We
interrupt your regularly scheduled quiet time on the Counter Apologist Blog to
bring you an actual post!
Lately
I've been doing some thinking about apologetic arguments, and that leads me to
thinking about metaphysical arguments in general. Part of this post is to
help me document some ideas I’ve had about fundamental issues regarding
metaphysical arguments.
Much
of this is triggered by reading posts by Catholic apologists and
theologians. Catholics are unique in
that they tend to be Thomists, and so ascribe to a kind of Aristotelian metaphysics
that was endorsed by Thomas Aquinas. Aquinas is the official philosopher of the
Catholic Church, and much of their theology is based on his work.
If
the name Aquinas rings some bells, it’s because he’s the guy who has the “Five
Ways” or rather five arguments that supposedly prove the existence of a god. One of the most famous of these arguments is
one for a “prime mover” or an “unmoved mover”.
The
argument itself isn’t really important per-se, it’s actually air tight in terms
of premises following to their conclusions.
The issue is the Aristotelian metaphysics it assumes and is based
on. Suffice it to say, if you’re using
the kind of neo-Aristotelian metaphysics favored by modern day Thomists, the
conclusion readily follows.
What
atheists disagree with in terms of the Thomists is the metaphysics they assume.
The
problem with metaphysical assumptions, especially ones that try to get to the
base of fundamental reality, is that proving or disproving them is either
trivially easy or impossible. The
trivial ones are easy to disprove because they assume something we can show not
to be the case, and the others are so well crafted so as to be immune to
disproof – though that also leaves these principles underdetermined. We can’t actually prove or disprove these kinds
of assumptions.
So
it was this tweet
by one of my favorite contemporary atheists, Sean Carroll, discussing an objection to his book “The Big Picture: On the Origins of Life, Meaning, and the Universe Itself”.
The
objection comes from a writer/apologist named Brandon Vogt who writes at http://www.strangenotions.com
In
the book, it appears (I’ve not yet read the book) that Sean directly goes after
the Aristotelian metaphysical assumption that “Everything in motion must be
moved by something” and as Brandon helpfully clarifies, by motion he means any
change whatsoever.
Sean
points out that the conservation of momentum casts doubt on that assumption,
using the example of “objects on frictionless surfaces moving at constant
velocity do not need a cause to keep moving”.
Brandon
counters that at best this shows we don’t need a sustaining cause to keep an object moving, it wouldn’t show we don’t
need an initial cause to start said
motion.
Brandon
continues to say that by failing to distinguish between types of causes, Sean
misses the point of the argument, and so fails to refute it.
The
more I think about it these underlying issues, the more I have to agree that
Sean hasn’t, and in fact can’t, disprove Aristotle’s premise. However at the same time I don’t believe
Brandon or anyone else can establish the premise either.
The
assumption of the naturalist is that physical stuff that makes up our universe has
always existed. Right now we think the most basic form of physical stuff is
what is described by quantum mechanics (QM). The idea we get from QM is that this “stuff” has
and will always operate according to these QM laws. There is no “cause” of it to have started,
and it doesn’t require anything to sustain it either. It just exists and it
does its thing.
The
theist will disagree with that, but that’s our position.
A
Thomist says that all changes require some kind of cause, which is backed up by
our intuitions and our everyday experience. The problem comes from example that Carroll
brings up, and from another famous example, that of radioactive decay. Eventually radioactive elements will decay.

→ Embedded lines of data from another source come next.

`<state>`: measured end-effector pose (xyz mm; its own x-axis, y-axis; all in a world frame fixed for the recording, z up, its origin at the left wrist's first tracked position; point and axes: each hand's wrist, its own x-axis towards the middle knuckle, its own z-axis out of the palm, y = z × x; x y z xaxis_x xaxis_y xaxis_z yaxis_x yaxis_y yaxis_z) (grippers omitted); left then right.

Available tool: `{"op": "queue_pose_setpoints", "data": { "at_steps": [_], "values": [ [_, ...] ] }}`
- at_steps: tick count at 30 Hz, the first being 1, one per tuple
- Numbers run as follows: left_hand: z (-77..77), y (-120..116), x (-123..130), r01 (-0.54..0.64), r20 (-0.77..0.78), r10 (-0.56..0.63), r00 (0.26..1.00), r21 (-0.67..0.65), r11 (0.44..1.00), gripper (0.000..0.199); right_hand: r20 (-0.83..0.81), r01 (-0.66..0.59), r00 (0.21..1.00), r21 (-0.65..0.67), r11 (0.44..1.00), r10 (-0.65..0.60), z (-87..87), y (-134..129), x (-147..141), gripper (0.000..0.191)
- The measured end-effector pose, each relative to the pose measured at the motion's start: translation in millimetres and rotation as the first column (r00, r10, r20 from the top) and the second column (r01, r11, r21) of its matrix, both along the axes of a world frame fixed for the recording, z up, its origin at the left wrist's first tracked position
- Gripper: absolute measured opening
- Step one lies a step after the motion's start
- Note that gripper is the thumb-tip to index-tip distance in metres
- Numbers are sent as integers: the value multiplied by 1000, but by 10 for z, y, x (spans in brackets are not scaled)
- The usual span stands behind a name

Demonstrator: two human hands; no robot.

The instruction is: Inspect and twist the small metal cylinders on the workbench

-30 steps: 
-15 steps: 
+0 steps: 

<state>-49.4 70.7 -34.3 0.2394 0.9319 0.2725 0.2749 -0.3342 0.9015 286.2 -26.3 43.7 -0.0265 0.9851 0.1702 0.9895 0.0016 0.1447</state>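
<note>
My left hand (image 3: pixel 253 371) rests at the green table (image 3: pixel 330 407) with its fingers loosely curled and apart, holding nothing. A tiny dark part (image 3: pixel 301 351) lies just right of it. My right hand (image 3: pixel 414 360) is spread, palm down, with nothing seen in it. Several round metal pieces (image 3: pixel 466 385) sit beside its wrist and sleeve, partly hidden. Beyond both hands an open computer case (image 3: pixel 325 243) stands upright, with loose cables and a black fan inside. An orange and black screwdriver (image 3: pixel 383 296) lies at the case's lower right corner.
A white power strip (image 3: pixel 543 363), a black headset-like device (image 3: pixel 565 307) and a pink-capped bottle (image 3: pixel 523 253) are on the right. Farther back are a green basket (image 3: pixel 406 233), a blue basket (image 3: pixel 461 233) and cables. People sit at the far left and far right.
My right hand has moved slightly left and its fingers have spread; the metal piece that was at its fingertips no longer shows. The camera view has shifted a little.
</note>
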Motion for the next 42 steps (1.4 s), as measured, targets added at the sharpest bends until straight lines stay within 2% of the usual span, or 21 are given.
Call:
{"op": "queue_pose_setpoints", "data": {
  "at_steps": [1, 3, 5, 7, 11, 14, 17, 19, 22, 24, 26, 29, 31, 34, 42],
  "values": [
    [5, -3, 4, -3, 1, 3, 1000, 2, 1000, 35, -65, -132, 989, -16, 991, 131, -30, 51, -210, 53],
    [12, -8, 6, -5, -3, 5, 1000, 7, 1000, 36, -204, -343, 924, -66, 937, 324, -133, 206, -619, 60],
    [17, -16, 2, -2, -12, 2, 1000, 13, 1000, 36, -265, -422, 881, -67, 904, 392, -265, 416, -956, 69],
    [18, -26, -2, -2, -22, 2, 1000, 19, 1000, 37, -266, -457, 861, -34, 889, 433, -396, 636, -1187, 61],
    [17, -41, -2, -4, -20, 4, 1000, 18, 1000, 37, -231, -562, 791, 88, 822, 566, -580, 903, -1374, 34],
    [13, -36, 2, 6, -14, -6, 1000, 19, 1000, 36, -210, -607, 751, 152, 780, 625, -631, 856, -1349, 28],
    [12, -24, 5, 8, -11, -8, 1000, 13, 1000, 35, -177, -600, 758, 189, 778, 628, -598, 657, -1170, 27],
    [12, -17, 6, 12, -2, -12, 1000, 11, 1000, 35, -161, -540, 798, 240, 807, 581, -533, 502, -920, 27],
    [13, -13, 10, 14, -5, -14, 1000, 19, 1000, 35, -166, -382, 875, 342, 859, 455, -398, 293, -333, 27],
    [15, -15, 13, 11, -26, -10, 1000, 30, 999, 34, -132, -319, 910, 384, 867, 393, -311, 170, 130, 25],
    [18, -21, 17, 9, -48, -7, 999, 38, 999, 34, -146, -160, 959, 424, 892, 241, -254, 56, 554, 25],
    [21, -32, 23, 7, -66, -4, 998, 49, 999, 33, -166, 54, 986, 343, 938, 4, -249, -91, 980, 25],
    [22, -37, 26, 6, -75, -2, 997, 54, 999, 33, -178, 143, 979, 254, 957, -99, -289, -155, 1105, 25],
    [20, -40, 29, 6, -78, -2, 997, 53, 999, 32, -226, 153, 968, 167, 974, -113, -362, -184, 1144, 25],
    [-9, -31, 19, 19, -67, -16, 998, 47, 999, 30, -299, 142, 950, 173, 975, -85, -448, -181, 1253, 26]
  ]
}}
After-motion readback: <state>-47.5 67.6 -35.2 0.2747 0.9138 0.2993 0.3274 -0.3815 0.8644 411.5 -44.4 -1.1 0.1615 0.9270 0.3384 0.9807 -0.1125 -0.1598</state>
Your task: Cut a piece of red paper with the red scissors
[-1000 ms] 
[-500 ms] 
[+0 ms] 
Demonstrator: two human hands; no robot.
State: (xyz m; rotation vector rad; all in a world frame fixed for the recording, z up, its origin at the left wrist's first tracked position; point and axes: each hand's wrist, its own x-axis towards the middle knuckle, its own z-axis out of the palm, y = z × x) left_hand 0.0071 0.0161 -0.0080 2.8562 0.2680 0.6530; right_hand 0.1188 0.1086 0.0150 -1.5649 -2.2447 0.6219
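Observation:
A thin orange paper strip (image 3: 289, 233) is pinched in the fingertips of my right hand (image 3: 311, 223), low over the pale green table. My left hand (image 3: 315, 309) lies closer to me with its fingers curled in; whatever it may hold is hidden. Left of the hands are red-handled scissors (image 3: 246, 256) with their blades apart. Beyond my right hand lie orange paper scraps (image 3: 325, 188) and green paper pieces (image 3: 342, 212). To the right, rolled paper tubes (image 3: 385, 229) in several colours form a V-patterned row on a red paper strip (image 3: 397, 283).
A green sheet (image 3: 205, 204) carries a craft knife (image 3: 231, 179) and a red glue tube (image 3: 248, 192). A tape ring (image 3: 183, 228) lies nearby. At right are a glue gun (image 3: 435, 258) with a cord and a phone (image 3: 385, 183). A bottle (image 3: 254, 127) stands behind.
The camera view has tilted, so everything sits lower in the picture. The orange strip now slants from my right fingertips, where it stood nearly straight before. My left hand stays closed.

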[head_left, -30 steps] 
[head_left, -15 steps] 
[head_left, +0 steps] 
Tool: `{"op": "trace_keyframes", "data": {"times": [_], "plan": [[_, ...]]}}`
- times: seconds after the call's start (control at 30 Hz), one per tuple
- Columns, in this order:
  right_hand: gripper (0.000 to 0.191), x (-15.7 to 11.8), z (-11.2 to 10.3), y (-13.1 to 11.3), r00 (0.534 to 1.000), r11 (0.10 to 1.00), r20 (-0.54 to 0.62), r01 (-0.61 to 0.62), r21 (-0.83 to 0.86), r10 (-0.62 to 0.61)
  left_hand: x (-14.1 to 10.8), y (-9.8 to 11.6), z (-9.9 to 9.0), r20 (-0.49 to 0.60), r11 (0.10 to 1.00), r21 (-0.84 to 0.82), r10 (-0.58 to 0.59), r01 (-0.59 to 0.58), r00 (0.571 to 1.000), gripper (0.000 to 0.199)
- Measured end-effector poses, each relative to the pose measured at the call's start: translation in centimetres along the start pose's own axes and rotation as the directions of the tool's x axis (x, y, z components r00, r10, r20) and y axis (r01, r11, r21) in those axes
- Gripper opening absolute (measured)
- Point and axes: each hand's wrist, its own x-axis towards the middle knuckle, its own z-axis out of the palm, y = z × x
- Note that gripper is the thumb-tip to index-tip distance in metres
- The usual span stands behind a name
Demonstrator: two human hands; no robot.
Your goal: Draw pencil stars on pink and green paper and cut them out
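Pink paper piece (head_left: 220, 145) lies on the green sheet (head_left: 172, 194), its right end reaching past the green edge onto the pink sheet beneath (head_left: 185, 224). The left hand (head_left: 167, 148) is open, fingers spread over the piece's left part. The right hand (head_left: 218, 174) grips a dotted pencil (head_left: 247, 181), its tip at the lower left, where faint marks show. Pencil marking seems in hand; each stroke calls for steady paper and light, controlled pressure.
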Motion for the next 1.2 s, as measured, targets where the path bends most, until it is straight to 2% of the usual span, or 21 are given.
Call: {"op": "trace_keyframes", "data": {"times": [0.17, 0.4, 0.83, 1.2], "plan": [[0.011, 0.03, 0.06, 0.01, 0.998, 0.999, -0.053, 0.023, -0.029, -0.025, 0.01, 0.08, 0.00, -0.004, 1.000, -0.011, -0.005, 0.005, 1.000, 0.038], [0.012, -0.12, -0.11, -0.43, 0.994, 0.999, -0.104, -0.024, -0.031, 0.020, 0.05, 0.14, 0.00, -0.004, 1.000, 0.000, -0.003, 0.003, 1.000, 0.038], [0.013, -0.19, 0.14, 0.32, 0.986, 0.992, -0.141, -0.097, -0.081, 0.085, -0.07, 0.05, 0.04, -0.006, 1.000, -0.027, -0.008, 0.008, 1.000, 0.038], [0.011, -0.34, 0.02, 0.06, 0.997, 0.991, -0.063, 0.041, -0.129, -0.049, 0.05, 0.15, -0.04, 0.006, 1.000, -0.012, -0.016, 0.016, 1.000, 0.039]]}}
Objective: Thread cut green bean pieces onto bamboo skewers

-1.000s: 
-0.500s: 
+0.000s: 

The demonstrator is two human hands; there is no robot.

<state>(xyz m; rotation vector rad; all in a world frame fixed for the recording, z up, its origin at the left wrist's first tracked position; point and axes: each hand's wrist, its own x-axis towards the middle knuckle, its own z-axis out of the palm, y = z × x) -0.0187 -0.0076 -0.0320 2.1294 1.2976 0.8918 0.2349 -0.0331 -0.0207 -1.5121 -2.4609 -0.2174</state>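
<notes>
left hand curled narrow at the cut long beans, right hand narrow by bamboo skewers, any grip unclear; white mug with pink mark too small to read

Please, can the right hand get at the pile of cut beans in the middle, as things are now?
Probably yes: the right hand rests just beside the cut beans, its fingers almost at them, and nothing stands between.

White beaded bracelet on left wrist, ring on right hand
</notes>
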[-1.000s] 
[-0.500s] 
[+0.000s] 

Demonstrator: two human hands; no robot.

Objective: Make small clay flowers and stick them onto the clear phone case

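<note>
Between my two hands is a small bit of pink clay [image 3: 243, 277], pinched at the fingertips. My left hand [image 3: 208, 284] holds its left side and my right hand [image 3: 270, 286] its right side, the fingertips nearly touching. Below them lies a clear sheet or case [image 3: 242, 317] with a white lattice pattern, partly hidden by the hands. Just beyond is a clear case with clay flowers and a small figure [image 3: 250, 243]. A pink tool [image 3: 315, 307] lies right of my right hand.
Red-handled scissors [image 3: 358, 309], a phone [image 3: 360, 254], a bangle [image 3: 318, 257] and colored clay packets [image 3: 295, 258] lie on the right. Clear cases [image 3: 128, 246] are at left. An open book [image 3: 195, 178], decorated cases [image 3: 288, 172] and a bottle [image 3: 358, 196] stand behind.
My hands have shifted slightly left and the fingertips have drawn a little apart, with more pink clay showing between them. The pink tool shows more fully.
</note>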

It’s completely random, and as far as we can tell it simply happens. There’s no
physical cause of it, not apparently anyway, and the best we can do is predict
a range in which the decay will happen (this is the half-life of a radioactive
element.
You
might think this would disprove the Aristotelean metaphysic, but they will
respond that just because our best theory doesn’t show that there is some kind
of cause for the decay, it doesn’t mean there isn’t one. Perhaps there’s a
better theory out there that will come about once we solve other problems in
physics.
The
issue is that while it’s true we can’t definitively say there is “no cause”, it
certainly appears as if there isn’t one give our best information and
theories.
So
the key metaphysical principle at stake in the argument gets put in this kind
of perpetual underdetermined status, never to be resolved.
Study
this stuff long enough and you’ll notice that this is a very common theme for nearly any major topic in metaphysics. Metaphysical
principles are relegated to metaphysics, instead of just physics, because the
principles themselves are so general and crafted in a way that they can’t in
principle be proved or disproven.
So
in the end, atheists will point to things like the conservation of energy or what
Sean refers to as the Quantum Eternity Theorem
which says either time is infinite or it is not fundamental. Either way,
looking at our best description of the physical stuff (ie. quantum mechanics)
the physical stuff has “always existed”.
A
theist can counter even that evidence by saying, somewhat like Young Earth
Creationists, that god still created the universe a finite time ago and made it
look as if it has always existed, but there isn’t evidence of this.
In
the end, the theist holds to their metaphysical principle which is based on our
intuitive “every day” experience of how the world works, and the atheist points
to findings from science which undermines those intuitions and principles.
The
theist can say that our evidence doesn’t truly undermine their principles, but
they can’t exactly prove that we must accept those principles either. So round and round we go, with neither side
able to prove the other wrong, because of the very nature of the question being
asked.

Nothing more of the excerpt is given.